There’s a trailer for State of Grace after this, then another movie starts, a Cannon presentation of a film called Storm. There’s a couple of minutes of this before the tape ends.

Lipstick On Your Collar – Horizon – tape 1448

First on this tape, episode 3 of Dennis Potter’s Lipstick on your Collar. Can we expect lip-syncing to old songs, deeply buried trauma and an old man obsessing over a beautiful young woman?

The credits reveal this was the first screen appearance of Ewan McGregor.

Ewan McGregor

There’s also some distinctly disturbing imagery on show.

Here’s a platinum blonde, Louise Germane (also in Potter’s Midnight Movie)

Louise Germane

And here’s Peter Jeffries lip-syncing to Blue Suede Shoes.

Blue Suede Shoes

This is all within the first two minutes of the show. I’m not saying Dennis Potter is predictable, but sometimes it really does seem like he’s just doing the same old schtick every time.

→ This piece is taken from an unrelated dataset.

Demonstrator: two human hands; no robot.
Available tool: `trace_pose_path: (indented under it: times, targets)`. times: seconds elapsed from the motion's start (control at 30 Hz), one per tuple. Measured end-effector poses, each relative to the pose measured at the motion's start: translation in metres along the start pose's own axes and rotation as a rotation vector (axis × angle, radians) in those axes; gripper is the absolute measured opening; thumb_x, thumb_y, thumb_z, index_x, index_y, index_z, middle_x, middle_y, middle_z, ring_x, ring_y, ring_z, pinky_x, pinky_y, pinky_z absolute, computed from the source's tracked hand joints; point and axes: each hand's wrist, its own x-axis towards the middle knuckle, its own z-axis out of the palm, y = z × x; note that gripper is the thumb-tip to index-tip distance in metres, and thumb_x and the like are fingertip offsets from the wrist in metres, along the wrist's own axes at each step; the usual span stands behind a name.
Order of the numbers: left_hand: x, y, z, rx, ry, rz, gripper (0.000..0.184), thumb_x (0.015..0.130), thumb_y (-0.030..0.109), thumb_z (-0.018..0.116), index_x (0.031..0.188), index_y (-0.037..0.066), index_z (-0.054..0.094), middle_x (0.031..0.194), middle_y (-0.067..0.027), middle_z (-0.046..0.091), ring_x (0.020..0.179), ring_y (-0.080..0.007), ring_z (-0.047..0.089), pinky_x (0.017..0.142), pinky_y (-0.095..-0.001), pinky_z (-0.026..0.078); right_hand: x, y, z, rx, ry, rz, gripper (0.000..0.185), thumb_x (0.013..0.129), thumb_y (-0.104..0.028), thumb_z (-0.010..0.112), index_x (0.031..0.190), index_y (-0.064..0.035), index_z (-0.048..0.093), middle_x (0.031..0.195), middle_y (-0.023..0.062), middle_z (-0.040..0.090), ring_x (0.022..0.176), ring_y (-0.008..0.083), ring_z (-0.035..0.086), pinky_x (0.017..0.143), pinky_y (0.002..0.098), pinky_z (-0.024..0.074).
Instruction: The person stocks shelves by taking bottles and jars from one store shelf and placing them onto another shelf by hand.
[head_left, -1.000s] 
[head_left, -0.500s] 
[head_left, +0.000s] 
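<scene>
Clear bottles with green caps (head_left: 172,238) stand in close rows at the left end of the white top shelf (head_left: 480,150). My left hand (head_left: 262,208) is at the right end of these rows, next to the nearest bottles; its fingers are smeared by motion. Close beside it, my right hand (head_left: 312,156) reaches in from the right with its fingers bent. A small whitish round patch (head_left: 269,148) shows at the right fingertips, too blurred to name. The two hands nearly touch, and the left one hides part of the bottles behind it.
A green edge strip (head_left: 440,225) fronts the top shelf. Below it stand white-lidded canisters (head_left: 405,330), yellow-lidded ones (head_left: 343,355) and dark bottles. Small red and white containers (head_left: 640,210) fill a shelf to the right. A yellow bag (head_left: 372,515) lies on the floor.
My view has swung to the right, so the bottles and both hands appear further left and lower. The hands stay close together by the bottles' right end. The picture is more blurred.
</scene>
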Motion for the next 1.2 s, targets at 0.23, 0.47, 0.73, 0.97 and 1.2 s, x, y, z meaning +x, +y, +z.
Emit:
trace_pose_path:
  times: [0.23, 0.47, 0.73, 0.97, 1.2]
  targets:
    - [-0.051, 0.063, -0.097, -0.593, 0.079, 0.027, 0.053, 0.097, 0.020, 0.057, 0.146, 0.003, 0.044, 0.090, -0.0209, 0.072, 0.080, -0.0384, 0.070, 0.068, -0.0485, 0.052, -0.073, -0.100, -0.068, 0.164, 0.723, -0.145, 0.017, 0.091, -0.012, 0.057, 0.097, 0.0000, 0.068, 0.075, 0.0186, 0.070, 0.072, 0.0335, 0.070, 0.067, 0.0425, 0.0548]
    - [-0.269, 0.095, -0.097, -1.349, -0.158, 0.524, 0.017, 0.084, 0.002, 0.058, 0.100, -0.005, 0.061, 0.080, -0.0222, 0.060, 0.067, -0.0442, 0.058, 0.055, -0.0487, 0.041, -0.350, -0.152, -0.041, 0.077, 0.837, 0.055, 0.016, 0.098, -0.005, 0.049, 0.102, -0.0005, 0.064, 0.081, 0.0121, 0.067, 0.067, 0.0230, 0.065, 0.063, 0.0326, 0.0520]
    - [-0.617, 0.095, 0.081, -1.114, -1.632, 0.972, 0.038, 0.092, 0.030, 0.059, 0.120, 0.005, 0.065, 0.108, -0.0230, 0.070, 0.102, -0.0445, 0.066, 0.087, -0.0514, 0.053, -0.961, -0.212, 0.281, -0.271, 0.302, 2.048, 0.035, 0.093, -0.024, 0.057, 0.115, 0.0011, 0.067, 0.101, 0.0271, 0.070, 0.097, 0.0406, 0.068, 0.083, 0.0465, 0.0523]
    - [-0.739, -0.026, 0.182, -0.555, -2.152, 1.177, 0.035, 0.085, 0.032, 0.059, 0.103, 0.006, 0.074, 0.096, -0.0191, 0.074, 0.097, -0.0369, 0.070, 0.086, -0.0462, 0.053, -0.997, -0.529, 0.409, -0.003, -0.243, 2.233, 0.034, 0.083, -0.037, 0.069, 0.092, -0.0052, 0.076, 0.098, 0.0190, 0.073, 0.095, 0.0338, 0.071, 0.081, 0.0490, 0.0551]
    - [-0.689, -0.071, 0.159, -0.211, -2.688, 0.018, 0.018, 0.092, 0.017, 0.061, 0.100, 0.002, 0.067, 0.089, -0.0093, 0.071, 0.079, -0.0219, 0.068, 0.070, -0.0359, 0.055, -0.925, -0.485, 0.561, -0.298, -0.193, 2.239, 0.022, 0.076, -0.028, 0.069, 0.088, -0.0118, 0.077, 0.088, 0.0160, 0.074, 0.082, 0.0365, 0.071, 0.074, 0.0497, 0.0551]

They even manage to get a naked woman into this dance sequence set in the house of commons.

Douglas Henshall plays McGregor’s horrible superior officer.

Douglas Henshall

It takes a full fifteen minutes for one of the characters to speak of his childhood memory of his father, and use it as a motivation to use force in the Suez crisis. Our Potter Bingo is going well.

And mere seconds after this, Roy Hudd is poised outside Louise Germane’s house, acting for all the world like someone obsessed…

Roy Hudd

That’s a full house. Oh, and Shane Rimmer is in this too.

Shane Rimmer

The next episode is basically more of the same. Tiresome.

After this episode, it’s over the BBC2 and Horizon with Whatever Happened to Star Wars, a look at Ronald Reagan’s ‘peace shield’ that was supposed to develop a set of technologies to protect the US from nuclear attack.

It’s quite interesting hearing the scientists and politicians all basically saying “Nobody knew how to achieve any of this”. They even discussed anti-matter weapons – which seems a little silly, since all the effort was to negate the power of nuclear weapons, why would you try to create an even bigger bomb? Here one of them with a cool model of a X-Ray laser.

X Ray Laser

Edward Teller seems like a fine fellow, grossly exaggerating the effectiveness of the X-Ray Laser.

Edward Teller

The end titles are a small piece of genius, though, playing to the Thunderbirds theme.

BBC Genome: BBC Two – 15th March 1993 – 20:00

After this, recording stops and underneath there’s a bit of The Krays before the tape stops.